DO NOT do the algebra to solve, just give the numbers
c. Take log and stop
d. Set up sum of squares
Slide 11: What is linear about linear regression (2 minutes)
This will have been pointed out in the discussion above,
so can cover it quickly
Slides 12-13: Homo and heteroscedacicity (3 minutes)
Amusing name
Slide 14: Formulas for simple linear regression (2 minutes)
These are in the reading and on the next slide.
Only highlight the warning
Jerry
Slide 15: BOARD question: Use the formulas, MLE connection (work 10 minutes, discussion 6 minutes)
Work: Don't let the groups do (d)
Discussion --do not attempt to prove or justify the formulas in any way
They can find the derivation in the reading.
They will get all the computations so no need to say anything about them except that formulas make things easy.
Give warning again
To point out: (c) is a useful thing to know
(d) Theoretical underpinnings. Finding the MLE is just calculus, but a bit tedious
Slide 16: Measuring the fit R^2 (3 minutes)
They are not responsible for this on the final
Don't dwell: key is we have a measure for goodness of fit.
Will talk about fit/complexity trade-off in demos
Slide 17: Overfitting, demo with R (6 minutes)

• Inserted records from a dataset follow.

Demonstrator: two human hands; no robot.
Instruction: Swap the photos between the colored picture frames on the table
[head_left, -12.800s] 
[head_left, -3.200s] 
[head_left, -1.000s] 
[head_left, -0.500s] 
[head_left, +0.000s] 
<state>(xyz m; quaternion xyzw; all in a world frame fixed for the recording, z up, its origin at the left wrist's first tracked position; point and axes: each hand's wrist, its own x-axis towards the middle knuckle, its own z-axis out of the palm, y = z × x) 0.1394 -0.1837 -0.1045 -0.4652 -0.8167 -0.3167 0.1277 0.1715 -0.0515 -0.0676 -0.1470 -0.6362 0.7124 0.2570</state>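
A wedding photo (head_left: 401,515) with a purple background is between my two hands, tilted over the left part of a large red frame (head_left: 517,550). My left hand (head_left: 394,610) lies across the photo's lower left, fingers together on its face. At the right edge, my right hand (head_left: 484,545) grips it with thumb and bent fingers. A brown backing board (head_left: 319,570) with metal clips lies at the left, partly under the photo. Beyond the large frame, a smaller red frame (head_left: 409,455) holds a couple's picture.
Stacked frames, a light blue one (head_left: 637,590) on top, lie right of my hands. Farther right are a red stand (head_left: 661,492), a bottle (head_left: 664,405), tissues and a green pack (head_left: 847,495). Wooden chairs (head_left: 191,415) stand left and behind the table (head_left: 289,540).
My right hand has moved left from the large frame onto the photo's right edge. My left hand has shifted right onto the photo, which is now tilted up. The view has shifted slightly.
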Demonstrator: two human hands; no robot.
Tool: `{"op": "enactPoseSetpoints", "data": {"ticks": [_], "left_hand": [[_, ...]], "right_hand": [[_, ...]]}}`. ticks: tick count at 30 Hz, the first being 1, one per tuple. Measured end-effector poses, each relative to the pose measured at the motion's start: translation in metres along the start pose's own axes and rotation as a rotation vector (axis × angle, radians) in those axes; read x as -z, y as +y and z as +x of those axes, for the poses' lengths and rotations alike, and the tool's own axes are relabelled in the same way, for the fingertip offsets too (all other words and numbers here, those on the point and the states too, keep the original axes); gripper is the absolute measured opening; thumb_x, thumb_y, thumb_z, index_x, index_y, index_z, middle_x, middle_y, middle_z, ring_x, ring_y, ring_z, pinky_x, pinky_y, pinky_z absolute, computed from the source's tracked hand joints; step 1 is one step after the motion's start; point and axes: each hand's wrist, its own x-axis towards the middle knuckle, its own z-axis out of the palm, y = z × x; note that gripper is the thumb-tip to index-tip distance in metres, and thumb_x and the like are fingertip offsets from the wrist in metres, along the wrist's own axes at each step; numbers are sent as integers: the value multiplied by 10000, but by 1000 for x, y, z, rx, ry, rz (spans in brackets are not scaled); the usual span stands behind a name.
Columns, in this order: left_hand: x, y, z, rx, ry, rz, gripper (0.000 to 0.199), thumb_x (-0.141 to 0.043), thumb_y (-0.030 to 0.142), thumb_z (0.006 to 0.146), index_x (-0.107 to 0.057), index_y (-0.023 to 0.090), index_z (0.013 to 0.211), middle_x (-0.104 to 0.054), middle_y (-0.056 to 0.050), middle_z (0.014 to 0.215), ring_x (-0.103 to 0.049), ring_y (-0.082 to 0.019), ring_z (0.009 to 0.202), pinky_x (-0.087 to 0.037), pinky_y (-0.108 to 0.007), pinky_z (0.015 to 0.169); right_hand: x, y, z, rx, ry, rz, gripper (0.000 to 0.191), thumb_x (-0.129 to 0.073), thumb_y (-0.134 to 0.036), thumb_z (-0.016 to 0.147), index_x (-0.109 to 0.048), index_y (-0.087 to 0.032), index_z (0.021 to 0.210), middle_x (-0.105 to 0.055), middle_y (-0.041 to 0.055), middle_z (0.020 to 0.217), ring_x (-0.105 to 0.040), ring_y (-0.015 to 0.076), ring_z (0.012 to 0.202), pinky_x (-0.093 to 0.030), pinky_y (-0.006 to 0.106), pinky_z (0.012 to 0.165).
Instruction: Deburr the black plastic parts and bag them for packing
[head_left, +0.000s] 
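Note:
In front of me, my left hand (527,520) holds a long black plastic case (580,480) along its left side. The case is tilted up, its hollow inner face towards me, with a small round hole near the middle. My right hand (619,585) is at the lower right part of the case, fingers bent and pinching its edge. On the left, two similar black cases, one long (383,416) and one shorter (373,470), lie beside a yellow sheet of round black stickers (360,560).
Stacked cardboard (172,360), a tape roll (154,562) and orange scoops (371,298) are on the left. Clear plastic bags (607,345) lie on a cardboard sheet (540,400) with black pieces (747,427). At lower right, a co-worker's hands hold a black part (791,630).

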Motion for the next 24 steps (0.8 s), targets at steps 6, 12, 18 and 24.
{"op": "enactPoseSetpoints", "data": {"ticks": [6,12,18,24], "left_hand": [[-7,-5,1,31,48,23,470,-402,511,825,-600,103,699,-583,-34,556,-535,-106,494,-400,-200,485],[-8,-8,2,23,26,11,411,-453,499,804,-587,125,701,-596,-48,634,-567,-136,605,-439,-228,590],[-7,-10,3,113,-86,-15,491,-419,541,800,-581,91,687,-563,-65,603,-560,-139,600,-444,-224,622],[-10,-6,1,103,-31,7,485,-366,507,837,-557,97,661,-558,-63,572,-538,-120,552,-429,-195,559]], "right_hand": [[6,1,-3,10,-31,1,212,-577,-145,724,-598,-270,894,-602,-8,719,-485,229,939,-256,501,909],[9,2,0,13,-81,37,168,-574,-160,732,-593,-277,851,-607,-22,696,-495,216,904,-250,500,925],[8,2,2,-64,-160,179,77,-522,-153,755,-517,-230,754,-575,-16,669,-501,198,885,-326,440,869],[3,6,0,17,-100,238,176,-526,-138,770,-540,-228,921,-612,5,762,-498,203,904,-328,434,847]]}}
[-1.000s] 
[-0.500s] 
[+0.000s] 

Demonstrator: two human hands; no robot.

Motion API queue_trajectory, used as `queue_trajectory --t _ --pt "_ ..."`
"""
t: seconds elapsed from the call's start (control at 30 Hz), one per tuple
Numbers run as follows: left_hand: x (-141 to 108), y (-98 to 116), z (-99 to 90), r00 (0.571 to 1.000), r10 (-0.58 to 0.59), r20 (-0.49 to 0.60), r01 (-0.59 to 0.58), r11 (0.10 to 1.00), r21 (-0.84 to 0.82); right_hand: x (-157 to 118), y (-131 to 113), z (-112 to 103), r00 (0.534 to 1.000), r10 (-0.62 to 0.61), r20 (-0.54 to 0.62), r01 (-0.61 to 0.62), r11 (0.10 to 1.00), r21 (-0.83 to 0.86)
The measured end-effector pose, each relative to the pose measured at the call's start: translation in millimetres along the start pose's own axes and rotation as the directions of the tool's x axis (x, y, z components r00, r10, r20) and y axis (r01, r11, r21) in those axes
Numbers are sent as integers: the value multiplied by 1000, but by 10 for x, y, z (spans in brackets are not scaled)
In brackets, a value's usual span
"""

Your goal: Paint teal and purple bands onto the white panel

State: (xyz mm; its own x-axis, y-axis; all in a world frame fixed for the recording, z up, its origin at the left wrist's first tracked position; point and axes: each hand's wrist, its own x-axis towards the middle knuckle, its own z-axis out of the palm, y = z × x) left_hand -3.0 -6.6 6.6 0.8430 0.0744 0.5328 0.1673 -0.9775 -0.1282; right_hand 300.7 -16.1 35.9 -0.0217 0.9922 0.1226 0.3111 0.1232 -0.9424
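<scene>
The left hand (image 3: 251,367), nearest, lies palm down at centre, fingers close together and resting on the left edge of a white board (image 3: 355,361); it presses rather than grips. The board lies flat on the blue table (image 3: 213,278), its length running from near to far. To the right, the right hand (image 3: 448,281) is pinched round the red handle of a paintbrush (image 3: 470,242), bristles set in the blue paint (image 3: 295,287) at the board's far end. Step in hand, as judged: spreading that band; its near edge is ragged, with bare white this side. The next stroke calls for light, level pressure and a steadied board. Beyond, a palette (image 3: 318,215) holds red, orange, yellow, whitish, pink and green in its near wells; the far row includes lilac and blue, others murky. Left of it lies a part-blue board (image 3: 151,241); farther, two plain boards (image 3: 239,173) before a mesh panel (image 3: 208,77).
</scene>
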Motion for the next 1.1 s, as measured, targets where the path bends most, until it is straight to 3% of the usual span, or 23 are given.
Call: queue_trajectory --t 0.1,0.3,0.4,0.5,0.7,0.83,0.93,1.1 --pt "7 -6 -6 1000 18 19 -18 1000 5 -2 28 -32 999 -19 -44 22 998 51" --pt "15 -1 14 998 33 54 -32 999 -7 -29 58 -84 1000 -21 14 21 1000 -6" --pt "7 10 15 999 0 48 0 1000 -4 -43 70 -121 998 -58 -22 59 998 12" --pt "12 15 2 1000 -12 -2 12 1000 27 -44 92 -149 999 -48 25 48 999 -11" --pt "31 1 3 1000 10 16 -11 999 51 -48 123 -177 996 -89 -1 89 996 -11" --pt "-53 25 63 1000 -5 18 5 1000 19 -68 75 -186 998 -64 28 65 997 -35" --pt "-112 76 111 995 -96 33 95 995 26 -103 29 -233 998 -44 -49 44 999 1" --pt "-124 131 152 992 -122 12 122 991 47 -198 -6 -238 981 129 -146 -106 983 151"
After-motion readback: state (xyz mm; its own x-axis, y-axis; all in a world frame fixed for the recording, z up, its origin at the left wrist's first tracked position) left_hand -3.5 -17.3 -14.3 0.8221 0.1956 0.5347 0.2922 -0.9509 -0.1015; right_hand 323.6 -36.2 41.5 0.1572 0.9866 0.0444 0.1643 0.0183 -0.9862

Have it cued up and ready to go --See comment in slides.tex on this
R demonstration! % Uses class26-prep.r. Set doOverFittingExample = 1, and from the console, up arrow to source the file. This will show the data points. Then it will do one at a time: plot data, m=1, fit, m=2 fit, m = 9 fit. Each fit also prints the R^2 value, which jumps from m=1 to m=2 and goes to 1.0 at m=9
Slide 18: Outliers (6 minutes)
Use linear regression applet:
Clear data,
Set to add data mode
Show best fit line
Add a series of points in the first quadrant --slope about -1
After 10 points add a point in the third quadrant
and watch the line jump
***We probably won't get to slides 19 and 20
Slide 19: Regression to the mean
Point them to the reading for technical details
Spend time on the education example
Slide 20: Multiple linear regression
Point is it's very similiar looking to bivariate linear regression.